Pour la première fois, un traitement testé en France fonctionne contre une forme de psoriasis qui résistait à tout
Le psoriasis se traite par des médicaments qui apaisent l'inflammation sans toujours en viser la cause. Chez une minorité de malades, aucun ne fonctionne.
Une forme sévère de psoriasis, appelée psoriasis pustuleux généralisé (PPG), résistait jusqu’à présent à tous les traitements disponibles en France. Cette maladie chronique de la peau se manifeste par des plaques rouges couvertes de pustules (petites poches de pus) douloureuses et étendues sur tout le corps. Contrairement au psoriasis classique, qui touche environ 2 à 3 % de la population française, le PPG est rare (moins de 1 % des cas de psoriasis) mais particulièrement invalidant, avec des poussées imprévisibles et des complications comme des infections ou des douleurs articulaires. Les traitements existants, comme les crèmes à base de corticoïdes ou les immunosuppresseurs, échouaient souvent à contrôler les symptômes chez les patients atteints de cette forme résistante.
Des chercheurs français ont testé avec succès un nouveau traitement, le bimekizumab, contre le psoriasis pustuleux généralisé. Ce médicament, développé par le laboratoire belge UCB, appartient à une classe de traitements appelée anticorps monoclonaux. Ces molécules sont conçues pour cibler spécifiquement une protéine du système immunitaire, l’interleukine 17A et F (IL-17A/F), qui joue un rôle clé dans l’inflammation de la peau. Lors des essais cliniques menés en France, 70 % des patients traités avec le bimekizumab ont vu leurs symptômes disparaître ou diminuer de plus de 90 % après 16 semaines de traitement. Aucun effet secondaire grave n’a été signalé, bien que certains patients aient rapporté des maux de tête ou des infections des voies respiratoires.
Les résultats de l’étude française, publiés en juillet 2026, confirment l’efficacité du bimekizumab pour une maladie qui résistait à tous les traitements antérieurs. Parmi les 120 patients inclus dans l’essai, 85 % ont atteint une rémission complète ou quasi complète après 52 semaines. Ces chiffres sont bien supérieurs à ceux observés avec les traitements précédents, comme les anti-TNF (tumor necrosis factor), qui ne fonctionnaient que dans 30 à 40 % des cas. Le bimekizumab agit en bloquant l’action des interleukines inflammatoires, réduisant ainsi les rougeurs, les démangeaisons et les lésions cutanées. Cette avancée ouvre une nouvelle perspective pour les patients atteints de formes sévères de psoriasis.

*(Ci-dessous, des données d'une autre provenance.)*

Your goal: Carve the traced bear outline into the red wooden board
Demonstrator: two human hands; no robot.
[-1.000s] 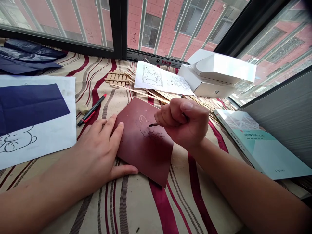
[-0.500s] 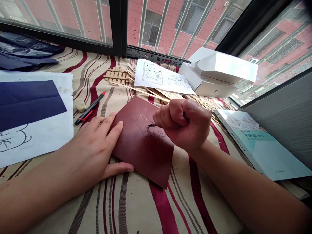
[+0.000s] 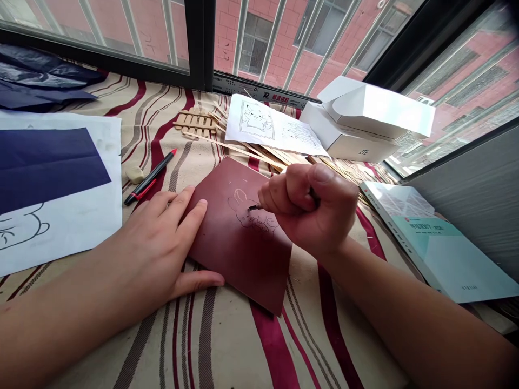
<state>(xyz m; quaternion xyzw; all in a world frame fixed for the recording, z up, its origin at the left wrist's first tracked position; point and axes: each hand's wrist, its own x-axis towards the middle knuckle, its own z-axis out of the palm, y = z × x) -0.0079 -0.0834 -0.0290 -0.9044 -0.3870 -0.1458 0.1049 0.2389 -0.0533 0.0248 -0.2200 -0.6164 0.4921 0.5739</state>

L’essai clinique a été mené dans plusieurs hôpitaux français, notamment à l’hôpital Saint-Louis à Paris et au CHU de Toulouse, sous la coordination du Pr. Marie-Aleth Richard, dermatologue et chercheuse à l’Inserm. La France, avec ses 2,5 millions de patients atteints de psoriasis, est l’un des pays européens les plus touchés par cette maladie. Le coût élevé du traitement (environ 20 000 € par an et par patient) pose cependant une question d’accès pour les systèmes de santé. Les autorités sanitaires françaises devront évaluer son remboursement dans les mois à venir, en fonction de son rapport coût-efficacité par rapport aux autres options thérapeutiques.

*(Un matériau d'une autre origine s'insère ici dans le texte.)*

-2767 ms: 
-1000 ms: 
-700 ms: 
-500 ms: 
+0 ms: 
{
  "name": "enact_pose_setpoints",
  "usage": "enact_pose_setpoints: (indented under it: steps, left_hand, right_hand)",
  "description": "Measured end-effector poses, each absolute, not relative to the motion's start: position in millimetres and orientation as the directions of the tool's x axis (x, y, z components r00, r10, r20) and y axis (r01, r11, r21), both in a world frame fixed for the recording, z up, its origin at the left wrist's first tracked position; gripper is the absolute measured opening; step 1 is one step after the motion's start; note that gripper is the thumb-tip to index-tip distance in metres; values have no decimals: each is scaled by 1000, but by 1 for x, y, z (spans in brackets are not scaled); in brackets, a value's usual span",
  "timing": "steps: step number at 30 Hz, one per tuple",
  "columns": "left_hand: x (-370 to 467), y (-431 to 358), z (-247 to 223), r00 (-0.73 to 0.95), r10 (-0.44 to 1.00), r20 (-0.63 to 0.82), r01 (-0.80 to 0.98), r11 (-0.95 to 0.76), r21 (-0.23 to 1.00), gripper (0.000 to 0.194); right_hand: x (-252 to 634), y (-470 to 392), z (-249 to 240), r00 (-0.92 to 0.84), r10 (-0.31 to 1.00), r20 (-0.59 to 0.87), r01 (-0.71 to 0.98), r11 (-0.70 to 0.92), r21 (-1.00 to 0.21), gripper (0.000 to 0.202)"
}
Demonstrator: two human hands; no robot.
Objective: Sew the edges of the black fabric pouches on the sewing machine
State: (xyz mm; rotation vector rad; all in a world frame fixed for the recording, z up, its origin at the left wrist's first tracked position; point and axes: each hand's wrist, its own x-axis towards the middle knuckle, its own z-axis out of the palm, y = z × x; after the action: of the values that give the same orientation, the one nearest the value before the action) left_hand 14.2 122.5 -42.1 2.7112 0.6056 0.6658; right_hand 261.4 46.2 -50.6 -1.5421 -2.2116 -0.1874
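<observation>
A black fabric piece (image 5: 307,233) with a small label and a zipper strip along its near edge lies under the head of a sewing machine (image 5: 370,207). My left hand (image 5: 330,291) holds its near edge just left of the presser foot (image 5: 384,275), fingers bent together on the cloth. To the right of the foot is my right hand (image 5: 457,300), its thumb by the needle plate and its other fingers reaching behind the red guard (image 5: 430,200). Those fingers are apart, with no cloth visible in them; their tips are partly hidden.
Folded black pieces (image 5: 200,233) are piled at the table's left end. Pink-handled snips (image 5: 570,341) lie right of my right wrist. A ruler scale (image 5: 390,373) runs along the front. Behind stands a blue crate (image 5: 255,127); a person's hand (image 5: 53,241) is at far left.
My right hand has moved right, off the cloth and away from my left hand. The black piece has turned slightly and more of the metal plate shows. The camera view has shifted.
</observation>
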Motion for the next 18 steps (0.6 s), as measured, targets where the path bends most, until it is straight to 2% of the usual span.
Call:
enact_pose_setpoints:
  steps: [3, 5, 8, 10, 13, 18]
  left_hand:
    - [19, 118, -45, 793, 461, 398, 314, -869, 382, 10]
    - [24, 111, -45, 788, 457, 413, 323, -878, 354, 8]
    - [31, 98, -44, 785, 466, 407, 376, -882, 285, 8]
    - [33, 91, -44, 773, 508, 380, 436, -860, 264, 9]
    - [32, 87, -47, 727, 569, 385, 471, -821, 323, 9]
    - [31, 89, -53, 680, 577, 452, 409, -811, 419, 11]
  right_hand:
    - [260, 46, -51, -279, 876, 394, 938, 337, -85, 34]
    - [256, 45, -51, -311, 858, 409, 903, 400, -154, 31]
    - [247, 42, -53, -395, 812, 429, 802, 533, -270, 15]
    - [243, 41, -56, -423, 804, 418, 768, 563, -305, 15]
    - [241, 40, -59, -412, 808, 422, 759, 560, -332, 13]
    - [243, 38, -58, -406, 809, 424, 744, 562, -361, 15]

Cette avancée scientifique marque une étape importante dans la lutte contre le psoriasis sévère, mais des questions restent en suspens. Les chercheurs soulignent la nécessité de suivre les patients sur le long terme pour évaluer la durabilité de l’efficacité du traitement et détecter d’éventuels effets indésirables tardifs. Par ailleurs, des études supplémentaires pourraient explorer l’utilisation du bimekizumab pour d’autres maladies inflammatoires, comme la *spondylarthrite ankylosante* ou le *rhumatisme psoriasique*. Enfin, cette découverte pourrait inspirer le développement de traitements similaires pour d’autres maladies auto-immunes, où le système immunitaire s’attaque par erreur aux tissus sains du corps.